THE tartan will be donned and the bagpipes played with great pride north of the border next week as the Scots celebrate the life of their favourite son and bard Robert Burns.

But more and more of us in England are taking the opportunity to join the party on January 25 – the date of Burns’ birth 258 years ago – by holding their own informal Burns Night dinner with a traditional haggis as the centrepiece.

Scottish-produced traditional haggis, and even vegetarian haggis, has been widely available at this time of the year in supermarkets south of the border for a while but a local butcher has been striving to recruit new converts to this wee delicacy.

Legges of Bromyard makes its own haggis to a traditional recipe using lamb from a farm in Suckley and some of its own lamb too.

In recent years Anthony Legge, who runs the butchers and delicatessen business, has been on a mission to introduce haggis to customers who have never tried it before.

He explained that some people are put off by the main ingredients of lambs’ offal and they find the name – haggis - unappealing.

So he staged a clever campaign to give customers a gentle introduction to the dish – sausages made with half traditional pork filling and half haggis mixture and Scotch eggs using a half/half pork and haggis mixture.

The haggis spin-offs proved such a success that this year he has been inundated with orders for his home-made haggis and there isn’t going to be enough haggis mixture to put into sausages and Scotch eggs.

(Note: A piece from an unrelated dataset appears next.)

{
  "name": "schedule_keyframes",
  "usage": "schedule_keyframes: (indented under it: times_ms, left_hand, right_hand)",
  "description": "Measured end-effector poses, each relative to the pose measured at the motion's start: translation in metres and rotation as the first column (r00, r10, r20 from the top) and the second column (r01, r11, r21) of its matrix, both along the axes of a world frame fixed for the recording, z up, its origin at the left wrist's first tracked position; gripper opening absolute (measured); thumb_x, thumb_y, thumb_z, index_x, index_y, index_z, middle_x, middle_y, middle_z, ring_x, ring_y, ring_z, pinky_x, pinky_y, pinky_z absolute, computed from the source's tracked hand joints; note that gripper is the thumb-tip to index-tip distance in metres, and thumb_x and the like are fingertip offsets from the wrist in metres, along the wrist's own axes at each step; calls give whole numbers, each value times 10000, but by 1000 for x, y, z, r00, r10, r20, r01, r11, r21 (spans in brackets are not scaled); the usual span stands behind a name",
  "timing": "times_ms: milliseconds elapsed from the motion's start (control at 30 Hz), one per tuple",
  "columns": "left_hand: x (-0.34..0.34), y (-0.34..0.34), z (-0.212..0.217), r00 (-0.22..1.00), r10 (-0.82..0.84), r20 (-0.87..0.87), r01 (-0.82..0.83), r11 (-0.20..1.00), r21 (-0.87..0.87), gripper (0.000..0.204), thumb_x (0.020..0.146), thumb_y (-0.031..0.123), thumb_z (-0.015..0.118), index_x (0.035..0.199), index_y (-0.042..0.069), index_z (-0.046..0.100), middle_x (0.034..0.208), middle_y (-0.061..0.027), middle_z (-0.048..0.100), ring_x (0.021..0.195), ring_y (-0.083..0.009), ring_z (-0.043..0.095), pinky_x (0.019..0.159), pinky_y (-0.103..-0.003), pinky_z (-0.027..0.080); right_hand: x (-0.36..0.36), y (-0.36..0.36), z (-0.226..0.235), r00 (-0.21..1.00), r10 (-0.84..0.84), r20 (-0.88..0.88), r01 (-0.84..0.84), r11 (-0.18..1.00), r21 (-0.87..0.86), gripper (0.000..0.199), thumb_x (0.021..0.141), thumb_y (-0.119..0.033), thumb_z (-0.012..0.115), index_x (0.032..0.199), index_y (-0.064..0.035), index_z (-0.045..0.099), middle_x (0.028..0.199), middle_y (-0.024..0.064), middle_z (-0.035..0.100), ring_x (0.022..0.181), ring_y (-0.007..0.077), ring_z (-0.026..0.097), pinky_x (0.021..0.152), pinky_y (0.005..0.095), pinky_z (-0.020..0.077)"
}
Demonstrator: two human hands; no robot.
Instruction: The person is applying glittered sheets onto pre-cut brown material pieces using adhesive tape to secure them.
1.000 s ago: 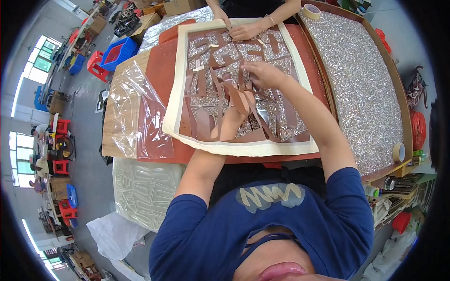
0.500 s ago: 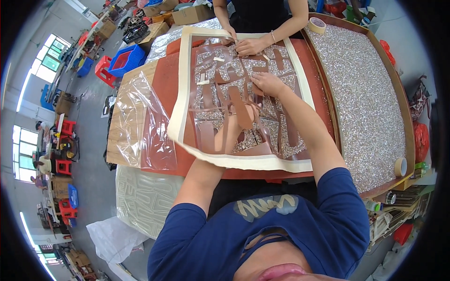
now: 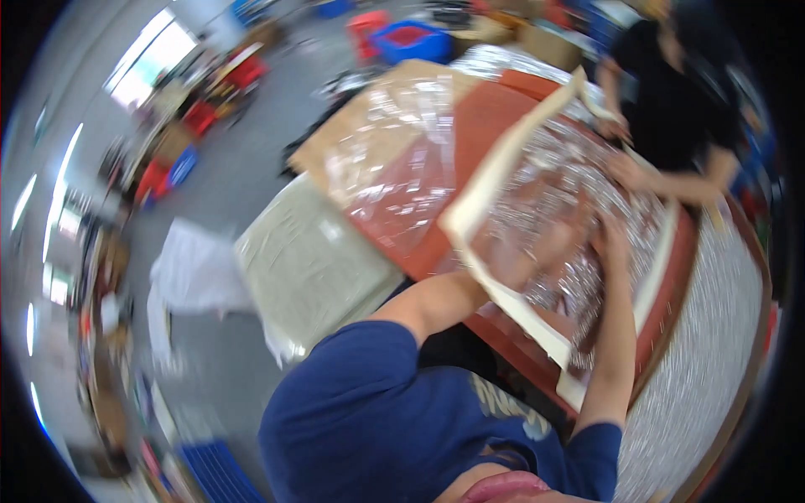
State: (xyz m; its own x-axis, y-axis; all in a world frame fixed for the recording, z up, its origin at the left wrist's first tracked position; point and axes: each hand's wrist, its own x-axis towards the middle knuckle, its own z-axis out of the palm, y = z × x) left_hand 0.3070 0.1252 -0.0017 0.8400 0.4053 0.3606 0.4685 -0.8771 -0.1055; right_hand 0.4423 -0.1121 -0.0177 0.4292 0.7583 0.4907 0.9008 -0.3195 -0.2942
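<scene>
A large sheet with a cream border lies bowed over the red-brown board, its near edge lifted. Its see-through middle carries brown cut-out pieces and glittering silvery material, all smeared by motion. My left hand reaches beneath the sheet and shows through it; its fingers are too blurred to make out. On top of the sheet, just right of it, rests my right hand, fingers down at the surface and smeared. Across the table a co-worker in black holds the far edge with one hand and lays the other hand on the sheet.
Clear plastic film covers part of the wooden panel and the red-brown board to the left. Nearer stands a grey-green wrapped stack. A wide tray of glittering chips is at the right. White plastic lies on the floor.
The whole view has swung, so the table now sits further right and tilted, and the picture is blurred. My left hand remains under the sheet and my right hand on top.
</scene>
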Motion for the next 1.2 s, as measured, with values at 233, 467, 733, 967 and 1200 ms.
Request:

“We are keeping it traditional this year,” he said. “The haggis has become so popular and we have used so much lamb in them, there isn’t enough for the other things. People have been ordering haggis in 10s and 20s this year. We have had more orders than ever before.”

He said his campaign of the last couple of years had been a complete success and he is convinced it resulted in the increased demand for traditional haggis this year. He is expecting to sell around 700 haggis.

He said his kitchen staff are very pleased they don’t have to make the extra haggis sausages and Scotch eggs this year. They are flat out making the traditional haggis as well as 3,000 pies a week for the newly opened Hereford shop and the Bromyard deli.

Wetherspoon’s two Worcester pubs the Postal Order of Foregate Street and The Crown on Broad Street, will once again be marking the Scottish poet with a Burns Week running from yesterday (Friday January 20) until Friday January 27.

The pubs will have two special meals on the menu – Scottish haggis, neeps (swede) and tatties (potatoes); and a Highland Burger (a burger, haggis, whisky sauce, chips and six beer-battered onion rings).

Customers will also be able to enjoy a guest ale - Edinburgh Castle, from Caledonian Brewery in Edinburgh. This is a Scottish 80/- Shilling Ale, ruby in colour, with malty and fruity aromas, a creamy bittersweet flavour and a mellow dry finish.

The Postal Order manager Robert Deeming said: “Burns Week is always great fun and our customers enjoy the fact that we celebrate for a week rather than just one day.”